• [EXERCISE DETAILS] Find every line in the material below with the string "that" and state how many there are, with no other text.

• [COLLECTED DATA]
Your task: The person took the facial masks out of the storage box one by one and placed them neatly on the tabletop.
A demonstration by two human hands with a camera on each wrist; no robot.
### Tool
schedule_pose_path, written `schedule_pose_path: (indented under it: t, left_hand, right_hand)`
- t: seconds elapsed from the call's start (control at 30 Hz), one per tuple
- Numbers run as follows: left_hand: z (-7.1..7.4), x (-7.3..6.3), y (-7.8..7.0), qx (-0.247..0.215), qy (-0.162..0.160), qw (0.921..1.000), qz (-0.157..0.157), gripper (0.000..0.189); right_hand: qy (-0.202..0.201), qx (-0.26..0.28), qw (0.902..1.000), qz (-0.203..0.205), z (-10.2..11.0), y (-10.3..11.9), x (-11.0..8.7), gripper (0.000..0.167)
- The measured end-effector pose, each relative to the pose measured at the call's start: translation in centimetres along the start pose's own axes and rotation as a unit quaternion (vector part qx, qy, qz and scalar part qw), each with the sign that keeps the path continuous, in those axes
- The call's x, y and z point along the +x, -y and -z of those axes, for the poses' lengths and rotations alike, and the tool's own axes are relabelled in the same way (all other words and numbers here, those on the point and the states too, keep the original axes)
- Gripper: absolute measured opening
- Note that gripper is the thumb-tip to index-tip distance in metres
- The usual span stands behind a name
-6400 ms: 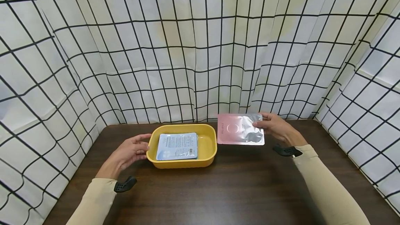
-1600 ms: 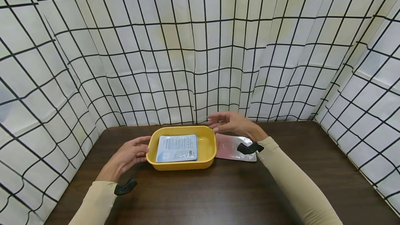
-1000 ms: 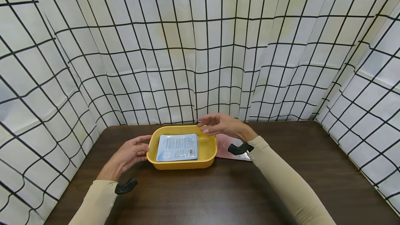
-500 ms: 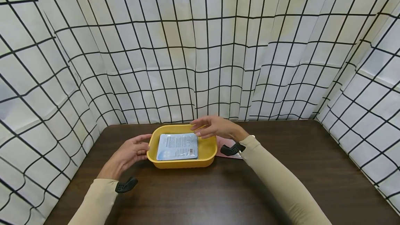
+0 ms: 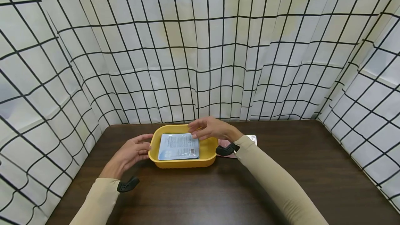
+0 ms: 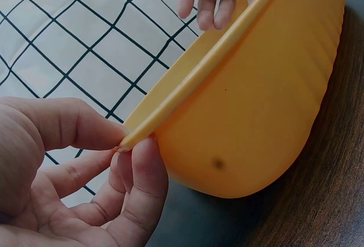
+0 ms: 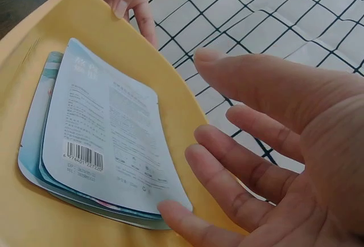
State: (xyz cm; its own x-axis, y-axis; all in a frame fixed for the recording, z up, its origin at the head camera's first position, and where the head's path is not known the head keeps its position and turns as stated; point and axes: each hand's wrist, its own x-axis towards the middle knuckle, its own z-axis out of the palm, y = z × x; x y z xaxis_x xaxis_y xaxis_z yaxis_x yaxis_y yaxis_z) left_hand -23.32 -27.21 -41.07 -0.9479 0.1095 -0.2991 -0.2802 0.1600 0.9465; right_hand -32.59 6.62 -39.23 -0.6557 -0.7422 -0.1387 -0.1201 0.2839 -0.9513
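My left hand (image 5: 132, 152) pinches the rim of a yellow plastic basin (image 5: 184, 163) at its left end; in the left wrist view the thumb and fingers (image 6: 149, 170) grip the lip. Inside the basin lies a small stack of pale blue face mask packets (image 5: 178, 147), the top one with printed text and a barcode, as the right wrist view shows. Over the basin's right half hovers my right hand (image 5: 210, 128), fingers loosely bent, a fingertip close to the packets' edge. A pink and silver face mask packet (image 5: 251, 138) lies right of the basin, mostly hidden under my right wrist.
The dark wood table (image 5: 187, 193) extends in front of the basin and to both sides. A white curtain with a black grid (image 5: 200, 61) rises behind the table's back edge and along both sides. Each wrist wears a black band (image 5: 128, 184).
The pink packet, earlier held up in my right hand, now lies on the table beside the basin. My right hand has moved left over the basin. My left hand stays at the rim.
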Motion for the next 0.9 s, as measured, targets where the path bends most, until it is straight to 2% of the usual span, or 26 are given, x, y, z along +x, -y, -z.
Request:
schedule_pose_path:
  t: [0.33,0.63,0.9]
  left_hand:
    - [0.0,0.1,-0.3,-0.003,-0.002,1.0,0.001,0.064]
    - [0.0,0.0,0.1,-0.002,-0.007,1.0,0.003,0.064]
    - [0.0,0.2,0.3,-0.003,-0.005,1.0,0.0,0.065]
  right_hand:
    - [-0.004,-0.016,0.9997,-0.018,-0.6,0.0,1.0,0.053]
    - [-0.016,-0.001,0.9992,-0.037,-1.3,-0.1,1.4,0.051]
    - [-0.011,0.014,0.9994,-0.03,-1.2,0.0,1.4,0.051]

• [SOLUTION FOR THIS PROBLEM] 2